## Task item
From the entries that follow, reproduce exactly and only the lines from the line with "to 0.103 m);" to the line with "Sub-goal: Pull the", endpoints included.

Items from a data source
[Start of Attachment]
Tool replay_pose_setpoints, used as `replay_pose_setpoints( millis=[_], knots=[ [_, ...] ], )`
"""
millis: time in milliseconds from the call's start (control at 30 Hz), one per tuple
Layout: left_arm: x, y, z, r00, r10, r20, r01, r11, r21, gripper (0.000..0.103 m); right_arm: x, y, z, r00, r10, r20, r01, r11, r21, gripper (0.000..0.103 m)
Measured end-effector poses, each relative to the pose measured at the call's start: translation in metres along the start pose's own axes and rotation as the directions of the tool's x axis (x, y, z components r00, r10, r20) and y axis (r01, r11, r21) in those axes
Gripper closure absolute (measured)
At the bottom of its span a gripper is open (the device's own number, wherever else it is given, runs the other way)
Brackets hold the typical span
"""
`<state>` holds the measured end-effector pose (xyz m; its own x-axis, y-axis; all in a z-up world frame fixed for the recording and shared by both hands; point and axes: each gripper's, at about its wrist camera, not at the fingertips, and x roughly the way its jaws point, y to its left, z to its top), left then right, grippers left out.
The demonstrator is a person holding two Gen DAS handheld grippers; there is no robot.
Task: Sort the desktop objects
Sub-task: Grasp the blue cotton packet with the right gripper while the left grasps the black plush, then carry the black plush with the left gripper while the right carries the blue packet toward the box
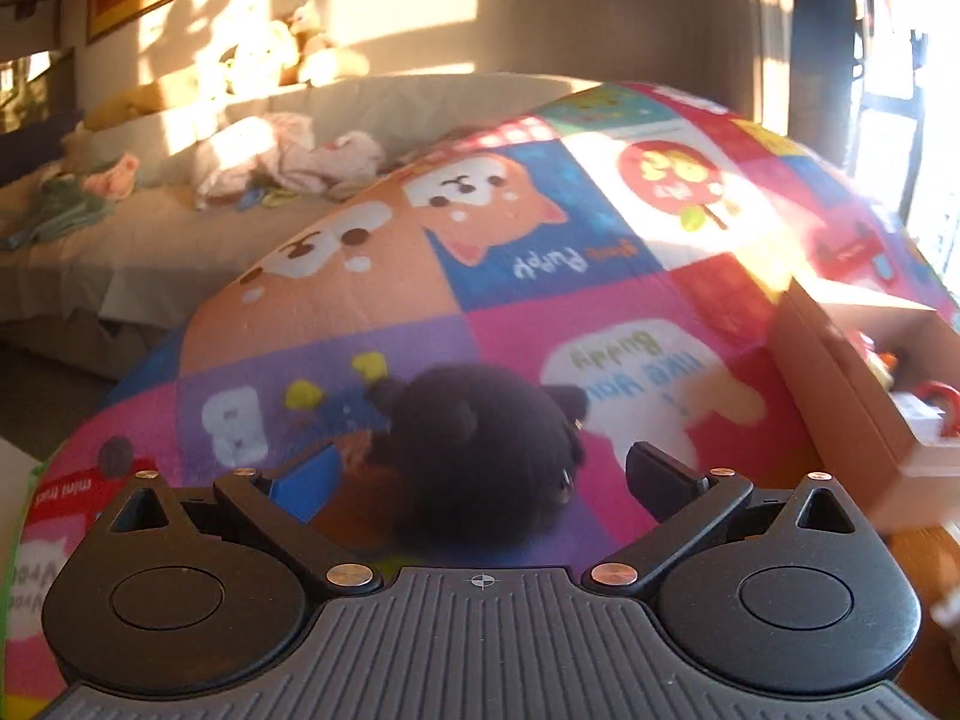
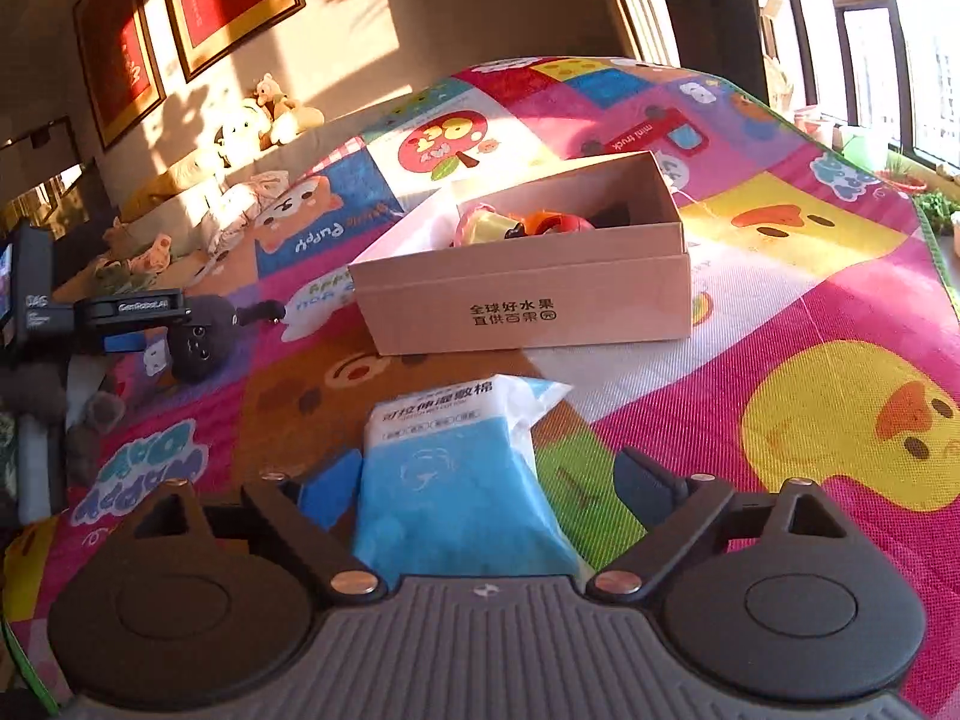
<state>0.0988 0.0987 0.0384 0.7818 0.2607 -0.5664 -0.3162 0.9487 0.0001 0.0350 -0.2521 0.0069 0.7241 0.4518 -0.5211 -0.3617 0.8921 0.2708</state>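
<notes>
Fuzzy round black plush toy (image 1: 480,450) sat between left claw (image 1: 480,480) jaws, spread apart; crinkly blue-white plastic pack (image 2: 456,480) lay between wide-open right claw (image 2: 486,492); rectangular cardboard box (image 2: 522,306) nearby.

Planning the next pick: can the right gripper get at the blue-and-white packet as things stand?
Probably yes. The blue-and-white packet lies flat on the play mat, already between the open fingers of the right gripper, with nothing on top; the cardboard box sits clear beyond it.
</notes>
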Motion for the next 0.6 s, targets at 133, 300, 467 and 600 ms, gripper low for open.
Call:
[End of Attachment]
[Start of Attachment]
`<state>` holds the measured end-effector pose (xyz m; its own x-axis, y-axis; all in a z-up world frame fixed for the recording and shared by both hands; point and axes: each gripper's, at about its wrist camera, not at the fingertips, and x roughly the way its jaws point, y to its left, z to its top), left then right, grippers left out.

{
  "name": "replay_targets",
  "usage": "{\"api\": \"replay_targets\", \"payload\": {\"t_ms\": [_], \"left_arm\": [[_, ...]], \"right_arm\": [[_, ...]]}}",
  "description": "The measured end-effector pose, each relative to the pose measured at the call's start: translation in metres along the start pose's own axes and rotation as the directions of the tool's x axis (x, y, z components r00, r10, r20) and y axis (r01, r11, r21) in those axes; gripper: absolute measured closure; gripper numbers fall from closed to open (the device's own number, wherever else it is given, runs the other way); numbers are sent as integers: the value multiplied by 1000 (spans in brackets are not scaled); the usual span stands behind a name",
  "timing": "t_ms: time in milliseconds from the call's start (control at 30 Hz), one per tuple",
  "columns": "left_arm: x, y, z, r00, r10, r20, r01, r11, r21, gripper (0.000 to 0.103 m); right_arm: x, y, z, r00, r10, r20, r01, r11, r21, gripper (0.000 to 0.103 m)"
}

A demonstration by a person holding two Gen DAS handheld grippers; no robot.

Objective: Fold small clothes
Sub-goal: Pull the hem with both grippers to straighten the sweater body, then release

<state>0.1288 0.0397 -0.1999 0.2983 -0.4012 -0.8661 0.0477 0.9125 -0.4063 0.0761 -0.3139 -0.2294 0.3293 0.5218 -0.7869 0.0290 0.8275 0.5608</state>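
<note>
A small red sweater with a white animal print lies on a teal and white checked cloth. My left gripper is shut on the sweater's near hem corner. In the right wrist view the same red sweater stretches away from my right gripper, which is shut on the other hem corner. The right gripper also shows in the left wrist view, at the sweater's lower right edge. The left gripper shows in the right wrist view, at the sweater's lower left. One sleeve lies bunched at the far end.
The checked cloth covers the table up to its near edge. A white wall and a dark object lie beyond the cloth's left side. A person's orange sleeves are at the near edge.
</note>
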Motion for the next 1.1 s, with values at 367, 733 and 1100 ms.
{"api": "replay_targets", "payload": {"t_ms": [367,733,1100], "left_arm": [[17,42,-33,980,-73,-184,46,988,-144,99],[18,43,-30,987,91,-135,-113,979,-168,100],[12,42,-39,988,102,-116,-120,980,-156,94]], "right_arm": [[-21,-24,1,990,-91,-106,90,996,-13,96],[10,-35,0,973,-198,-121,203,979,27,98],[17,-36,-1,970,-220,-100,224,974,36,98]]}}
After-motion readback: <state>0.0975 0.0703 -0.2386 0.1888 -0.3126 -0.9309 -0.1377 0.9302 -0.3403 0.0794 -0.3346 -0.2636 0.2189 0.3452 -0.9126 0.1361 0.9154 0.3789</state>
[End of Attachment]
## Result of the exercise
  "columns": "left_arm: x, y, z, r00, r10, r20, r01, r11, r21, gripper (0.000 to 0.103 m); right_arm: x, y, z, r00, r10, r20, r01, r11, r21, gripper (0.000 to 0.103 m)"
}

A demonstration by a person holding two Gen DAS handheld grippers; no robot.

Objective: Fold small clothes
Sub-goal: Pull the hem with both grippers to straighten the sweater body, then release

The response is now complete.